The HAB phenomenon has dramatically increased in the last 30 years. Scientists do not know for certain why the rash of blooms and poisoning is increasing. One theory is that it is a consequence of global warming.
In some cases HAB outbreaks might be triggered by environmental stresses including human pollution. Before the outbreak in Chile in January 2002, there was a storm followed by exceptionally hot summer days.

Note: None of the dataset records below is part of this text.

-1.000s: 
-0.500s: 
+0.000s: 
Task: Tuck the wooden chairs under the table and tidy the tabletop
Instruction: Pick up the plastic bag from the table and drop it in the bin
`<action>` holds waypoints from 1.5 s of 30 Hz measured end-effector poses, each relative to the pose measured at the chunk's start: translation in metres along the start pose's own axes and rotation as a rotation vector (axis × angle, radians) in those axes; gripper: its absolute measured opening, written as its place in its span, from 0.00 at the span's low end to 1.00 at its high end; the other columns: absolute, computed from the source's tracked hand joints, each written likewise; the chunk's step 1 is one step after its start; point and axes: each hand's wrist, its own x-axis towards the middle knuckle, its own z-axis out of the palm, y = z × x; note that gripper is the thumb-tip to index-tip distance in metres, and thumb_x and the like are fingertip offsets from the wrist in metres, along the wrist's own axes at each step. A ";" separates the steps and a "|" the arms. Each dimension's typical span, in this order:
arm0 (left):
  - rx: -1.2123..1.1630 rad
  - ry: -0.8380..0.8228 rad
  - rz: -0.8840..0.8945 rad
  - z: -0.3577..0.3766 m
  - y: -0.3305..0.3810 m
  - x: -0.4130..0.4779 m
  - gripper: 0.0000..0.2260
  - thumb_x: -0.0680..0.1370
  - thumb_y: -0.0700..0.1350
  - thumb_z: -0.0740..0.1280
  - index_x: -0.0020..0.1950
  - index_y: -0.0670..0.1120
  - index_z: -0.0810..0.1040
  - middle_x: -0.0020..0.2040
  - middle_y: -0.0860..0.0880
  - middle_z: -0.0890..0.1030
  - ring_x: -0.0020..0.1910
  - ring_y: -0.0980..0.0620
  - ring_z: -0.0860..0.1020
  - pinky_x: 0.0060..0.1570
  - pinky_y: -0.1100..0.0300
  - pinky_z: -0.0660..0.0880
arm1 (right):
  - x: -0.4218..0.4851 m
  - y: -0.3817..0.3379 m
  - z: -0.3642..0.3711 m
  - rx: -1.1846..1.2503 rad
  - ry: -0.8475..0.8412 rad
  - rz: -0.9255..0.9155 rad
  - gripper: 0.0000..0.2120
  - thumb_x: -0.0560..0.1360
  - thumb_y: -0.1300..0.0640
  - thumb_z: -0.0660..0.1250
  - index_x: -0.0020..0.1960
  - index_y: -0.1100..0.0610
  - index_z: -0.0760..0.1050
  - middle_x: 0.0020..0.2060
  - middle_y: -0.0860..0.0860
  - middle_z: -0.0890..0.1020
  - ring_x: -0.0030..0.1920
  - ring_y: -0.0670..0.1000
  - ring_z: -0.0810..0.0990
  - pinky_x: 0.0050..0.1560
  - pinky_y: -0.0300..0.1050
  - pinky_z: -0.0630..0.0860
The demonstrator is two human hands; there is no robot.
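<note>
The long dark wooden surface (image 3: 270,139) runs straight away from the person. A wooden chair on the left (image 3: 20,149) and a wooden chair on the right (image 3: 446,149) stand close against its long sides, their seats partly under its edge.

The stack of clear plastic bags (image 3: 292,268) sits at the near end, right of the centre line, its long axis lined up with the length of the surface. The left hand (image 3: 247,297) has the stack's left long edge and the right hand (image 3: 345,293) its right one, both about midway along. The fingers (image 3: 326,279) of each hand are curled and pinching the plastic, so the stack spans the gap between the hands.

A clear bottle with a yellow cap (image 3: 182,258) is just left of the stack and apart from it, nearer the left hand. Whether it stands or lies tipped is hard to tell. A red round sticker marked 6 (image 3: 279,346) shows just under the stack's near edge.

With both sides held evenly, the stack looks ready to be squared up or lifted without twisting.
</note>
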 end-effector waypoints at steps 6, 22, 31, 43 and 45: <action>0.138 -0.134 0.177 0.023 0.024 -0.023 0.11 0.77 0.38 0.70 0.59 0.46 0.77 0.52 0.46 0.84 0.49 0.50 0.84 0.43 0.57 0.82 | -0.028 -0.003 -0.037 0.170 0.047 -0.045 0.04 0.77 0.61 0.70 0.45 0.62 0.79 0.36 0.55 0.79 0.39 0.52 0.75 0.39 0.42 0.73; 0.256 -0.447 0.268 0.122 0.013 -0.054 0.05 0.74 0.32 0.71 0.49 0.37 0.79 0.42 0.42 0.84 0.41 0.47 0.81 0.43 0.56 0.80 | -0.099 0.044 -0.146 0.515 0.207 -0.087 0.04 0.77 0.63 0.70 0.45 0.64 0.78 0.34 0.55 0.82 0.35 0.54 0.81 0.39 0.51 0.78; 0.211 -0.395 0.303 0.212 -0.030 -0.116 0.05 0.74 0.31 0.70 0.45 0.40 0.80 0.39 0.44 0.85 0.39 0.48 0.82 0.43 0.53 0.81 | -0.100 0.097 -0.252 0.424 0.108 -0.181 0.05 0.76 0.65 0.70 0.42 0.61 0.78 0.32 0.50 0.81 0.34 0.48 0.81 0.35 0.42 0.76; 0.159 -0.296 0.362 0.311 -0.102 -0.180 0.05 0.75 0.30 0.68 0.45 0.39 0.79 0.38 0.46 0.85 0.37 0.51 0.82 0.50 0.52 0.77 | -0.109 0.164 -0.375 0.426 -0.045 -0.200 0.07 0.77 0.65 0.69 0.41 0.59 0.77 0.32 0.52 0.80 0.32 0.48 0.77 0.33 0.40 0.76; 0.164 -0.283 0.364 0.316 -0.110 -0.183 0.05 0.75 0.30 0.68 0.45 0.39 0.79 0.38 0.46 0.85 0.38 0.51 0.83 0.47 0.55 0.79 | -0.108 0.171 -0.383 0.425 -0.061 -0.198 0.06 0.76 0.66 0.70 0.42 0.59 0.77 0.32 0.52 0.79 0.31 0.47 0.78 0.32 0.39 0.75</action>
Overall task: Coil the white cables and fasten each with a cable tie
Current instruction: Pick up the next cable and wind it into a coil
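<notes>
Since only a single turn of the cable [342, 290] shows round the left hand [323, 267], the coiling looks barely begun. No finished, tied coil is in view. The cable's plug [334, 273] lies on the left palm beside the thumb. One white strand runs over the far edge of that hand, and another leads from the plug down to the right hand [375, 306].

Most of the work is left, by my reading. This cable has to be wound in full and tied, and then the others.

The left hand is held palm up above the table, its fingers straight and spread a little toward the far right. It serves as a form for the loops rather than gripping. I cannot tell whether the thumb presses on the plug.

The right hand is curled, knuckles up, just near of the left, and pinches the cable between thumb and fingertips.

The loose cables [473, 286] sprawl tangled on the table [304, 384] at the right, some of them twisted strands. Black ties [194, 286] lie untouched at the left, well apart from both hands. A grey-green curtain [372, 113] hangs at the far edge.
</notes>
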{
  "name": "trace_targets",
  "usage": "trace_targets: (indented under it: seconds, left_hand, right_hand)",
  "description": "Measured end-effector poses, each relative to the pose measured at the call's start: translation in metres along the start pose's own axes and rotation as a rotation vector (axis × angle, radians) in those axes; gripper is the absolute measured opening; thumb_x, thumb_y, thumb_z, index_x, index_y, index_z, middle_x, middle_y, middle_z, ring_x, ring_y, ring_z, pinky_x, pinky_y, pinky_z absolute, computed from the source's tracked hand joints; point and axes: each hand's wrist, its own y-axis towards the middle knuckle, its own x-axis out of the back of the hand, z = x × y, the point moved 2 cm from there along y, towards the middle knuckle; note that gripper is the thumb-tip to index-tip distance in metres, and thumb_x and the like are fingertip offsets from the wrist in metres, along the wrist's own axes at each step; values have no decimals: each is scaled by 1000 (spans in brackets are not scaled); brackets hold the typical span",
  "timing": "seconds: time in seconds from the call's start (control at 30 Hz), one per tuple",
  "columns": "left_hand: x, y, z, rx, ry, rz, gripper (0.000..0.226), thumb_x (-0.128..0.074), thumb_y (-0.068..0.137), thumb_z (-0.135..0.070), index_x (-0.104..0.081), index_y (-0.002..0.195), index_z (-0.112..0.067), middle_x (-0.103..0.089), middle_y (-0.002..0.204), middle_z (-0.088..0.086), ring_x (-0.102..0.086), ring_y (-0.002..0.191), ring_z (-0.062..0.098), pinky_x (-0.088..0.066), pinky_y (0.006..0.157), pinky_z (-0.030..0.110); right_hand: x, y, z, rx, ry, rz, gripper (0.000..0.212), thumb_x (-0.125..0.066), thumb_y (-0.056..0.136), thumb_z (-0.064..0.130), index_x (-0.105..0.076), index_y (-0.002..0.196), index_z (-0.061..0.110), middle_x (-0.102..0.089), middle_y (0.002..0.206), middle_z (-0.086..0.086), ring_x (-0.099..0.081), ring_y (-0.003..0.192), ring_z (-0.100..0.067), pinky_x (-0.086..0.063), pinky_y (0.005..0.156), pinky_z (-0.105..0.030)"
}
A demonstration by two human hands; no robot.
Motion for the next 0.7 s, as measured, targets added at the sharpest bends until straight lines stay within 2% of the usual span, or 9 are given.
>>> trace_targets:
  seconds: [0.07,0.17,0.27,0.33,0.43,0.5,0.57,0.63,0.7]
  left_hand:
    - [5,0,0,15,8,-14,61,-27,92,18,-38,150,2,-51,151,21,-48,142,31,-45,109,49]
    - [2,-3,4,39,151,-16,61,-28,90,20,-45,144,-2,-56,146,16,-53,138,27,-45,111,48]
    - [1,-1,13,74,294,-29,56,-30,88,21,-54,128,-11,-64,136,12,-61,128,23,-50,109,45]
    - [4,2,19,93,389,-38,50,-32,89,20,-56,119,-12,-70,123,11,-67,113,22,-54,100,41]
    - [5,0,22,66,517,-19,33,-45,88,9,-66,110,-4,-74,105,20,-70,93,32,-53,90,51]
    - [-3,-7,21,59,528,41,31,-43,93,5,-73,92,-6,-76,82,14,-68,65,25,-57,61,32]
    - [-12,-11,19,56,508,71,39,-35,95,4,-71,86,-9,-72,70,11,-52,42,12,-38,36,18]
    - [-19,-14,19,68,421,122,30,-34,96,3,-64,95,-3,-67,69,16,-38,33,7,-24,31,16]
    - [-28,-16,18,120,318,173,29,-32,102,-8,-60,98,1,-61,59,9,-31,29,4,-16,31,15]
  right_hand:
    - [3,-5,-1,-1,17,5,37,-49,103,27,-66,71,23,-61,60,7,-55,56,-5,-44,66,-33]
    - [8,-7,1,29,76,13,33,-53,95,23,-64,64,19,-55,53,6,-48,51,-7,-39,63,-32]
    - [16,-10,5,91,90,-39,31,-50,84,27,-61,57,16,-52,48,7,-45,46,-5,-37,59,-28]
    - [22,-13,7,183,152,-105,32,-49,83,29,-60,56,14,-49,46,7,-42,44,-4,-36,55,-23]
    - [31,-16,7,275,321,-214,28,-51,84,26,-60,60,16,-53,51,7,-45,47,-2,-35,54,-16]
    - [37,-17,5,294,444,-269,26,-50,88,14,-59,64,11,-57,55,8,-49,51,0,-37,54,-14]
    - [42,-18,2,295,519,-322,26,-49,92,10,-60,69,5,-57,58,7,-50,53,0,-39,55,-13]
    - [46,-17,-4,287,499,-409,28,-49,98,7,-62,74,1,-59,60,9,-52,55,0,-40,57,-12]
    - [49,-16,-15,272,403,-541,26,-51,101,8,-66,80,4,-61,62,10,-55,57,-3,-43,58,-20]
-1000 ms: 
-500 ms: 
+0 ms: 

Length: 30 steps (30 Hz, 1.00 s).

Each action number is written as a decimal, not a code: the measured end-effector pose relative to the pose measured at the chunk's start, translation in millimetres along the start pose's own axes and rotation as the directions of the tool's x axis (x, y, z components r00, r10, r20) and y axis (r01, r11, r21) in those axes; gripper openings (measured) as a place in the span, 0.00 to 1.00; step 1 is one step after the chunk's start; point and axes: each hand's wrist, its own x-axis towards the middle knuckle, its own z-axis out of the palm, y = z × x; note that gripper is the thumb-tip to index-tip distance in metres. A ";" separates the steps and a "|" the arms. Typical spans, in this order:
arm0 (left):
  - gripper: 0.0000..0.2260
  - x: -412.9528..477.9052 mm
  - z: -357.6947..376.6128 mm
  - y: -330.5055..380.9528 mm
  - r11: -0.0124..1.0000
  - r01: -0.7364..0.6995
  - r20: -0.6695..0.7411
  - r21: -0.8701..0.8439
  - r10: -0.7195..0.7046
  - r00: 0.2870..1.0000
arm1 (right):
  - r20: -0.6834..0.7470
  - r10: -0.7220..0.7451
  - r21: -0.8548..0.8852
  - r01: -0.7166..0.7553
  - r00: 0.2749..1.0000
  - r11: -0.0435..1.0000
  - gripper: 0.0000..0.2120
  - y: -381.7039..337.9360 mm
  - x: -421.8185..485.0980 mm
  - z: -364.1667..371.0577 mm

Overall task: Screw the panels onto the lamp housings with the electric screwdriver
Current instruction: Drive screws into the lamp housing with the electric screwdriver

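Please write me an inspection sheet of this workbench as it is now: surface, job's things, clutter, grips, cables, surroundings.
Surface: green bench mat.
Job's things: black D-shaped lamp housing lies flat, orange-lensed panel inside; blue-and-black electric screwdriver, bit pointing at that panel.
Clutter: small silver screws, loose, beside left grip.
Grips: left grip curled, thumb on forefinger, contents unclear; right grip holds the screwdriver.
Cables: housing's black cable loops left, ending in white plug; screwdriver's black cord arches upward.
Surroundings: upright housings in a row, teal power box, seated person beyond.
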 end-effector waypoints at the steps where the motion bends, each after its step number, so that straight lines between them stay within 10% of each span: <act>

Although not well understood, possible explanations as to why HAB occurs relate to human activities and global change issues. For example:
- Replacing natural wetlands, salt marshes and mangroves with aquacultural ponds (for large scale "fish farming");
- Accidental introduction of toxic algae via ballast water discharges, as ships move from one country's coastline to the next; and
- General alterations of costal water quality due to acid rain, deforestation or pollution.
Florence Boisson, Research Scientist at the IAEA´s Marine Environment Laboratory in Monaco says the expanding HAB problem goes hand-in-hand with increasing requests for assistance from countries.
"The IAEA has a clear leadership role in delivering the benefits of the Receptor Binding Assay (RBA) to its 137 Member States, assigning this effort the highest priority under the coastal zone management theme," she said.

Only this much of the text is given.